Hardin was a native of Visalia, Calif., and a computer support specialist who worked as director of operations at One Call Construction, 1901 Flagler Ave., for the last year and half. He also ran his own computer support company called J. Tech Company Service, said his girlfriend and co-worker, One Call Construction office manager Priscilla Ceja.

Prior to working at One Call Construction, Hardin was a longtime manager at McDonald's.

"He was a very sharp, and very careful person who basically raised three of his siblings on a McDonald's paycheck," Ceja said. "He always put others before himself."

Five Sixes Taxi driver Ernie Edge was dispatched to Bayview Park to pick up Hardin just before 3 a.m., but didn't see anyone on Jose Marti Drive at first, he said. Edge honked his horn and reported seeing Hardin walking toward his cab from Bayview Park near the pavilion.

Edge described Hardin as "very intoxicated" and stumbling when he walked to the door, but at some point he walked closer to the pond and away from the door to light a cigarette, reports state.

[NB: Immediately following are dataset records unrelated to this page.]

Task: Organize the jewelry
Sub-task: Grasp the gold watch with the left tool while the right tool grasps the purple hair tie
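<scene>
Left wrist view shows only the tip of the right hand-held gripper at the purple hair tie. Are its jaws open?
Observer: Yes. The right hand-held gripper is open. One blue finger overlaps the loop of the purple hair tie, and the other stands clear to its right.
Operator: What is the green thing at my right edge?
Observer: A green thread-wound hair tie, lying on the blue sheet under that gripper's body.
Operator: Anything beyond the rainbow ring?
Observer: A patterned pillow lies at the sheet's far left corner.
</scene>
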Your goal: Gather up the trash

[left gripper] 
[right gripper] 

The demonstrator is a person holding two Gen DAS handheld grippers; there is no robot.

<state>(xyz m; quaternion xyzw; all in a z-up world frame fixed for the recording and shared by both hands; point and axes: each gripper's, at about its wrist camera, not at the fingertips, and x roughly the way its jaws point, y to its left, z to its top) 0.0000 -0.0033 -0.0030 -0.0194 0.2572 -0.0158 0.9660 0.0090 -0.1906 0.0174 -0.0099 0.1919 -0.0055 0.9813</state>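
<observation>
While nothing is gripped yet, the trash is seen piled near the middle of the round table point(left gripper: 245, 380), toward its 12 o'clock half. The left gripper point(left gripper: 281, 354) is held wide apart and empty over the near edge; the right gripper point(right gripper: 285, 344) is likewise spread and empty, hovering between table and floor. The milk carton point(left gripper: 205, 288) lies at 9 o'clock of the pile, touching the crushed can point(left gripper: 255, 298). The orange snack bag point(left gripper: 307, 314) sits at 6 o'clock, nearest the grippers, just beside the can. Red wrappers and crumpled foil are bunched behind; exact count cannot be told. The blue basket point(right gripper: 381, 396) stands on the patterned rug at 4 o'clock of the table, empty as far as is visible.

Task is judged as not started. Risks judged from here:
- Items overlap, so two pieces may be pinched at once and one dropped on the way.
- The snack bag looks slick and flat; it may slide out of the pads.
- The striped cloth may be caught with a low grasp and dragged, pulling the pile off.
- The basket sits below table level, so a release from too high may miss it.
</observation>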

That's when the driver said Hardin fell backward into the water.

"He was trying to light a cigarette and was kind of shuffling backward and his heels must have hit the seawall or the ledge and he fell," Edge told The Citizen Monday. "I immediately jumped out of the cab and ran over to see if he was O.K."

The driver saw that Hardin's head was above the water, and Hardin told Edge he was "O.K.," Edge said.

"He was closer to where the wall and mangroves are and he was low enough that either he could stand up or maybe he was holding on to a mangrove, but he did talk and say he was O.K.," Edge said. "My immediate thought then was to go get help."

Edge said he drove as fast as he could to the nearby police station where dispatchers told him officers were en route and to go back to make sure Hardin was still above water, Edge said.

"I drove as fast as I could back there and I didn't see him, so I starting yelling for him," Edge said. "I don't know his name, so I was yelling, 'Hey! Where are you? Are you O.K.? And at that point, I thought he either climbed out or was walking out back in the mangroves."

Edge estimated that less than five minutes transpired from the time it took him to go to the police station and return to the scene, and that the first police car arrived about a minute after he alerted police dispatchers.

Responding officers began searching the pond with flashlights when they spotted the bottoms of Hardin's shoes about a foot below the water's surface about three to five feet from the pond's south corner.

Officer Karl Malsheimer jumped in the water and pulled Hardin out as officers Paul Fraga and Tamara Wood assisted him. Officer Darnell Sealey noted in his report that Hardin's skin was pale and cool.

Malsheimer described the depth of the water as reaching his chest, but reports don't indicate Malsheimer's height.

"A brown, muddy liquid began pouring out of Hardin's mouth," Malsheimer wrote. "Hardin was not moving or breathing."

Officers could not find a pulse and began CPR. They reported that water and foam came out of Hardin's mouth as they began chest compressions, reports state.

The officers who responded work the night shift and were not available for comment, said police spokeswoman Alyson Crean.

Hardin was born in California, but moved often in his youth, Ceja said. He went to high school in Michigan.

He began working for McDonald's as a teenager, and worked his way into upper management as McDonald's representative for the Southeast regional training team in 2006, Ceja said.

He also worked at the McDonald's on North Roosevelt Boulevard before starting his own computer business and working for One Call Construction, Ceja said.

"A lot of businesses who needed computer work would know him," Ceja said. "He was brilliant with computer language. He knew about POS systems like few do down here. He wrote the software for the information management system we use at One Call for all our appointments, invoices, customer information. All that."

"He loved the laid-back, small-town community of Key West. He just fell in love with the small community feel," she said.